Going line by line through the listing, how many lines hold "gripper"? State nothing but the number.

######

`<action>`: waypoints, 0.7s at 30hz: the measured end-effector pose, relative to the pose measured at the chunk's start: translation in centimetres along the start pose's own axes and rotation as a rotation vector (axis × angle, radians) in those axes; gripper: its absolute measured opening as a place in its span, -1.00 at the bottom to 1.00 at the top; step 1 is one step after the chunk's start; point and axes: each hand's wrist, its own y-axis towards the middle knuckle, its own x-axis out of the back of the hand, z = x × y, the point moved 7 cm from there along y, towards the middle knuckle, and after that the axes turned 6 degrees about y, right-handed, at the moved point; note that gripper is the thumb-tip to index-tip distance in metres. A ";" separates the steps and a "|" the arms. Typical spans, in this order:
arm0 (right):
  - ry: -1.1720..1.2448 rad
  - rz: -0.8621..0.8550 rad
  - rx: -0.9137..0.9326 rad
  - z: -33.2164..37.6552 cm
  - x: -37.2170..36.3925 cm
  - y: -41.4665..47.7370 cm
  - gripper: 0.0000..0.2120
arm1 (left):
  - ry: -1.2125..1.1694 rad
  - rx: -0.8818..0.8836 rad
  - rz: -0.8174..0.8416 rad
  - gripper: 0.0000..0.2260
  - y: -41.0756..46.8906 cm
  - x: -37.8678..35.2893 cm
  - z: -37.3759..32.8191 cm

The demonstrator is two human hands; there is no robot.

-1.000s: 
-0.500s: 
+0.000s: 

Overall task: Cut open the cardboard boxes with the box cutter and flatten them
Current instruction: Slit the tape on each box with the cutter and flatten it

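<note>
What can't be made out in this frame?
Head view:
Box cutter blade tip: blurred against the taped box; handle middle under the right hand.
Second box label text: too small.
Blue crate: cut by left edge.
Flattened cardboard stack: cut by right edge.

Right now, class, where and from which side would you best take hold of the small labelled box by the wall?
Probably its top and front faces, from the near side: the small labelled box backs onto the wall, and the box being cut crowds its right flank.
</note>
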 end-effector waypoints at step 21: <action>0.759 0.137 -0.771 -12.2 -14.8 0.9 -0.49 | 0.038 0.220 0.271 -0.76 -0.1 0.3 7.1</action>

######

## Response to this exercise:
3